We are searching for a partially-ordered set $\langle P, \leq\rangle$ and a set $X\subseteq P$ such that:

  1. For every $Y\subseteq P$, there exist an element $x\in P$ and order isomorphism $f_x : (P\uparrow x)\rightarrow P$ such that the image of the set $(X\uparrow x)$ is the set $Y$.
  2. For every $x\in P$, there exist a set $Y\subseteq P$ and order isomorphism $g_Y : (P\uparrow x)\rightarrow P$ such that the image of the set $(X\uparrow x)$ is the set $Y$.

In what follows, suppose $\langle P, \leq, X\rangle$ satisfies the two conditions. Our aim is to produce a contradiction. We start with some observations.

  • P must not be empty. If $P$ is empty, then $P$ fails to satisfy the first condition when $Y=\varnothing$, because there does not exist any element $x\in \varnothing$.
  • X must not be empty. Since P is nonempty, pick a nonempty subset $Y\subseteq P$. If X is empty, then every up-set of X is empty, thus there is no function such that the image of empty $(X\uparrow x)$ is nonempty $Y$, and so P fails the first condition.
  • X must not be all of P. To pass the first condition with $Y=\varnothing$, there must be an isomorphism sending some up-set $(X\uparrow x)$ to $Y=\varnothing$. Hence there must be an up-set of X which is empty. Whenever x belongs to X, the up-set $(X\uparrow x)$ is nonempty; hence there must be an $x$ that does not belong to X. Hence X must not be all of P.
  • P and X must be infinite. If we satisfy the first condition with $Y=P$, there's a bijection $(P\uparrow x)\rightarrow P$ which maps $(X\uparrow x)$ onto $Y=P$. It's easy to show that $(X\uparrow x)$ and $(P\uparrow x)$ are therefore equal as sets. But then, as sets, we have $$P\cong (P\uparrow x) \cong (X\uparrow x) \subseteq X \subsetneqq P.$$ Because P is bijective with a proper subset $(X\uparrow x)\subsetneqq P$, it follows that P is infinite.
    Because P is infinite and bijective with a subset of X, X is likewise infinite.
  • P has a bottom (initial) element. Indeed, P is nonempty so we can pick $x\in P$, and if P satisfies the second condition, then $(P\uparrow x)$ is order-isomorphic to $P$. But since $x\in P$, $(P\uparrow x)$ has a bottom element (namely $x$ itself), and so $P$ must have a bottom element.
  • Every element of P has at least one successor. P has a bottom element, which certainly has a successor because P is infinite. Furthermore, by the second condition, every up-set $(P\uparrow x)$ is order-isomorphic to P; that isomorphism sends the bottom element of P to $x$. By order isomorphism, every point in P has at least one successor.

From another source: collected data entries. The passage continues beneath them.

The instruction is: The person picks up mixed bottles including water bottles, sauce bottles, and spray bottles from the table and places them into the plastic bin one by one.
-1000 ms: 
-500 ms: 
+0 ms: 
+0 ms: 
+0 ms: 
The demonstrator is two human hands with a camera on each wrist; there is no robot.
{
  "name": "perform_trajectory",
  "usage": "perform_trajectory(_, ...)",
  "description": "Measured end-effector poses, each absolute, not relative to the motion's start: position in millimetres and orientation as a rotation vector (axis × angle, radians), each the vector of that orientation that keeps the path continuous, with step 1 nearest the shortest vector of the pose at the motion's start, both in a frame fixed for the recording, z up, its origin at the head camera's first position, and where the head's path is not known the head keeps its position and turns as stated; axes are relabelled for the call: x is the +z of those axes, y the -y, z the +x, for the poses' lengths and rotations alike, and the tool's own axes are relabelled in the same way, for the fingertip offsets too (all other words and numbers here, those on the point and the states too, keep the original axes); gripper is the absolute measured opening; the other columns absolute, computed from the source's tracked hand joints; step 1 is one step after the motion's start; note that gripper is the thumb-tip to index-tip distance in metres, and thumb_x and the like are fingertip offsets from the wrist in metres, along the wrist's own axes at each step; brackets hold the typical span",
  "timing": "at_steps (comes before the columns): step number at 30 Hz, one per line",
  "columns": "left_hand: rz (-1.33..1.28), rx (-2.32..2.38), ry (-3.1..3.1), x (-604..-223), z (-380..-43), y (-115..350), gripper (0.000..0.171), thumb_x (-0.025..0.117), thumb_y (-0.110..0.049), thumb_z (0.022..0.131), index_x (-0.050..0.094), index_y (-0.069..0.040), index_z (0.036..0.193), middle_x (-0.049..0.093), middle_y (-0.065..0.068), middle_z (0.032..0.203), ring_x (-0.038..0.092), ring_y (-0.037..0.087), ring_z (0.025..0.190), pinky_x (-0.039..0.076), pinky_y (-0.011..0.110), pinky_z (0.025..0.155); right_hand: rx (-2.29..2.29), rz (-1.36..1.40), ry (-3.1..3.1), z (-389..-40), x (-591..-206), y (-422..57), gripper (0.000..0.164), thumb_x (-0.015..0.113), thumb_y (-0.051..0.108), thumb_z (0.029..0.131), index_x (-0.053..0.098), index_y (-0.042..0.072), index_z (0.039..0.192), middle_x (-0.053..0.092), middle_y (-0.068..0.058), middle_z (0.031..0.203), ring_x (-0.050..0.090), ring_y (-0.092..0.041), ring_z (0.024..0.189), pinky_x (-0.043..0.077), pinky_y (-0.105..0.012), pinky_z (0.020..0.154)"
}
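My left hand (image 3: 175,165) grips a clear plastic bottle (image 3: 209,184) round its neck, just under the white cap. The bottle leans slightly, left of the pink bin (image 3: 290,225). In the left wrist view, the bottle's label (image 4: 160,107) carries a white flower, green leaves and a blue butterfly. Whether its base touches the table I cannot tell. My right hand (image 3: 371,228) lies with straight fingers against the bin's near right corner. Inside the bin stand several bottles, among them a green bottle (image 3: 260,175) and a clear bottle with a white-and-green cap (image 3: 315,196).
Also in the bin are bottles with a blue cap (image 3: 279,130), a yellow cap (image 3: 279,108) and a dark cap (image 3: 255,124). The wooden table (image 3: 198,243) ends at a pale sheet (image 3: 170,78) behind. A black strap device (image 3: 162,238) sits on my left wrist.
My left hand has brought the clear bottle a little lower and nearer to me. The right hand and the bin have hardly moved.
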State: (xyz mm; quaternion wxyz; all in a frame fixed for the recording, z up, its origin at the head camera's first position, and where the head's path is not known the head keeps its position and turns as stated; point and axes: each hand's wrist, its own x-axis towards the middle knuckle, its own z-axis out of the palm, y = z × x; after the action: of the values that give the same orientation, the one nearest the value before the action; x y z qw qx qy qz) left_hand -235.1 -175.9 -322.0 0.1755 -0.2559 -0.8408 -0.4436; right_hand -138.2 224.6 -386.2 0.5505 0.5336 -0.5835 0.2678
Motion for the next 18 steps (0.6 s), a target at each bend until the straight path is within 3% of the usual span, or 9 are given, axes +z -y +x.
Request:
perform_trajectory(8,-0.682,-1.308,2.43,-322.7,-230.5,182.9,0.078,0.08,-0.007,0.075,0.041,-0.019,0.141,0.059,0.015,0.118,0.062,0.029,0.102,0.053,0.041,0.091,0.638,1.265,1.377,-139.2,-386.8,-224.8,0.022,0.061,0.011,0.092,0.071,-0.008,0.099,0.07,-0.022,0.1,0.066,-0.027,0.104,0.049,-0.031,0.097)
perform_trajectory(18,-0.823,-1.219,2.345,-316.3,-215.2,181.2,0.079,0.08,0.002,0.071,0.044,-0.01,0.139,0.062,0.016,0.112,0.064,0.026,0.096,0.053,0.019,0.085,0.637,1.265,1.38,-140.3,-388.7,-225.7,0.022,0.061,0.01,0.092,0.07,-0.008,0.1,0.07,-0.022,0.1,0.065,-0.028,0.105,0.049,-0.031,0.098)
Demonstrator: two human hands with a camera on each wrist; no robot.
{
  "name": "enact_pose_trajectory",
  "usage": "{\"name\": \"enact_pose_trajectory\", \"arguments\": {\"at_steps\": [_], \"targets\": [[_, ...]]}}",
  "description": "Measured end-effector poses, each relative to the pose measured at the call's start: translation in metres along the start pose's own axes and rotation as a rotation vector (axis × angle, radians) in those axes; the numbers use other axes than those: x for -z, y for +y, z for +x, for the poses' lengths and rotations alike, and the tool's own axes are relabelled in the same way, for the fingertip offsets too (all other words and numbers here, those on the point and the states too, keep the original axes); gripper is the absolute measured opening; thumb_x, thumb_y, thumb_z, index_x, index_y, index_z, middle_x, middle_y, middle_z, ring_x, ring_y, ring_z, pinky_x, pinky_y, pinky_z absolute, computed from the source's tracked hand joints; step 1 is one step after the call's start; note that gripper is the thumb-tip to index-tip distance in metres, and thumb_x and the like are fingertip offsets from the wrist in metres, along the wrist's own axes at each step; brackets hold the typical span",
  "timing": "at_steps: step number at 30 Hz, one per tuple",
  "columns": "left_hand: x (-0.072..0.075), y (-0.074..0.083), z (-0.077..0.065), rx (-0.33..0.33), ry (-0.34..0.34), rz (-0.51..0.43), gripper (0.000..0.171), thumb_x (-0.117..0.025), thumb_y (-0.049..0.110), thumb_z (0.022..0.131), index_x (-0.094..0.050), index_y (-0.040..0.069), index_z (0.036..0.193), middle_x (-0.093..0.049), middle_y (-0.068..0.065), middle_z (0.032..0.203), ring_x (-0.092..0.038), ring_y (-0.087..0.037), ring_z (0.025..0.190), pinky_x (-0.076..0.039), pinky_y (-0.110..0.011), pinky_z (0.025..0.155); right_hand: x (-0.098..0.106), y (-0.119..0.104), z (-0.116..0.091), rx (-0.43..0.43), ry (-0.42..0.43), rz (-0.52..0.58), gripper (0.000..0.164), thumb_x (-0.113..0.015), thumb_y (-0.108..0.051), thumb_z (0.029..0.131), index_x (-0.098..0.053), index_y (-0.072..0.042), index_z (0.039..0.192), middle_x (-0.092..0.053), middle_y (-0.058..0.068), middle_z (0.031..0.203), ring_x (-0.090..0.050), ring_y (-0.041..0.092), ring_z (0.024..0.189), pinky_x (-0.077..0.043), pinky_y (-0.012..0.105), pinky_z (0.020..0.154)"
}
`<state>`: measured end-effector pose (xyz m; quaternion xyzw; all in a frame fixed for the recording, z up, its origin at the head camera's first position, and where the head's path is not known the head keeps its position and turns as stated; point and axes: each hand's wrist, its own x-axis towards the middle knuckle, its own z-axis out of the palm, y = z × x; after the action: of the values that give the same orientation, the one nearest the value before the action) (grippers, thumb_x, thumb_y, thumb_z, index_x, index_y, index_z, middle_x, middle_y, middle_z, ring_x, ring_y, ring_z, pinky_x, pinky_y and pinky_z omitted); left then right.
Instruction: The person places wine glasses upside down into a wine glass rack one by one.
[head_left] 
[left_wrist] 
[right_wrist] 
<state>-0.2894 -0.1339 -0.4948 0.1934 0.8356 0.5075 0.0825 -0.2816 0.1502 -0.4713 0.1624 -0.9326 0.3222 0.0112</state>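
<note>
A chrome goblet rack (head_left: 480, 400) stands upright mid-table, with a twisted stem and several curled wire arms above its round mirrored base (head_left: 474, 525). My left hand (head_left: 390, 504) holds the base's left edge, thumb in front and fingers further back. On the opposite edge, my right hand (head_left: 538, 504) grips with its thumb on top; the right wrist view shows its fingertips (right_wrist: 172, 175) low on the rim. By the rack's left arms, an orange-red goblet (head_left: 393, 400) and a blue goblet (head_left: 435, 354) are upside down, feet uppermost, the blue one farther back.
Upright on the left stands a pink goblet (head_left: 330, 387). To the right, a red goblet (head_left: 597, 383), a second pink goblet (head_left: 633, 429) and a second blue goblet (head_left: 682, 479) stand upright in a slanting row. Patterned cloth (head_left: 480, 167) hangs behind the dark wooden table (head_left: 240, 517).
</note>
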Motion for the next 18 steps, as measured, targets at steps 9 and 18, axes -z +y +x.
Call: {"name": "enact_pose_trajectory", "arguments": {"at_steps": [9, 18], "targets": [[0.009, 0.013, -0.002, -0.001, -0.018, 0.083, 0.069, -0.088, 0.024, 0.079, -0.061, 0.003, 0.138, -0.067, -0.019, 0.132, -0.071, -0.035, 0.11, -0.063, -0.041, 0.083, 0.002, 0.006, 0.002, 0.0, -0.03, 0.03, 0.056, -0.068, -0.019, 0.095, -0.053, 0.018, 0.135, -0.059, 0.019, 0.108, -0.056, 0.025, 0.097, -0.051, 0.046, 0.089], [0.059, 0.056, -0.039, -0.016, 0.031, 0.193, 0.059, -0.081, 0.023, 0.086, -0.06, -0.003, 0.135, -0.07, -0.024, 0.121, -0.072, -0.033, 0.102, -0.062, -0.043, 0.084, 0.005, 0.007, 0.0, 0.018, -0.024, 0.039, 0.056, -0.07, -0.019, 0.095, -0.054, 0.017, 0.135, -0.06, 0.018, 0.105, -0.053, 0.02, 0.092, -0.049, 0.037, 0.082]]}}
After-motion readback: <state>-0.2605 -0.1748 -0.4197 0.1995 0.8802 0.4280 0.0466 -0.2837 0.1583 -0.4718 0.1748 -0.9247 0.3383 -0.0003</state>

Now we have the tools to construct a diagonalization argument. Having fixed a set $X\subseteq P$ in advance, we attempt to construct a set $Y$ for which $\langle P, \leq, X\rangle$ fails the first condition.

  • In this proof sketch, suppose we satisfy the two given conditions. Fix a particular family $\{h_x : x\in X\}$ of order isomorphisms $h_x : P\rightarrow (P\uparrow x)$.
  • Define the set $Y$ by: $$Y\equiv \{x \in P : h_x(x) \notin X\}$$
  • To satisfy the first condition, we must be able to find a point $z$ and an order-isomorphism $h_z:P\rightarrow (P\uparrow z)$ such that the image of $Y$ is the set $(X\uparrow z)$.
  • Notice what this diagonal construction does: for each $x\in X$, $h_x(P)$ is the up-set $(P\uparrow x)$. We ensure that there's a mismatch between $h_x(Y)$ and the set $(X\uparrow x)$ by ensuring that there's at least one point (namely $x$) which $h_x$ sends outside of $(X\uparrow x)$. Hence $h_x(Y) \neq (X\uparrow x)$. Because we built in failure for each $h_x$, there is no $h_x$ in our fixed set for which $h_x(Y) = (X\uparrow x)$.
  • This argument, while a good start, actually involved some sleight of hand: even if we cause these isomorphisms $h_x$ to fail, there may be many other isomorphisms for a single $x$ which send $(P\uparrow x)\rightarrow P$ and which we haven't ensured will fail. We've only blocked one isomorphism per $x$.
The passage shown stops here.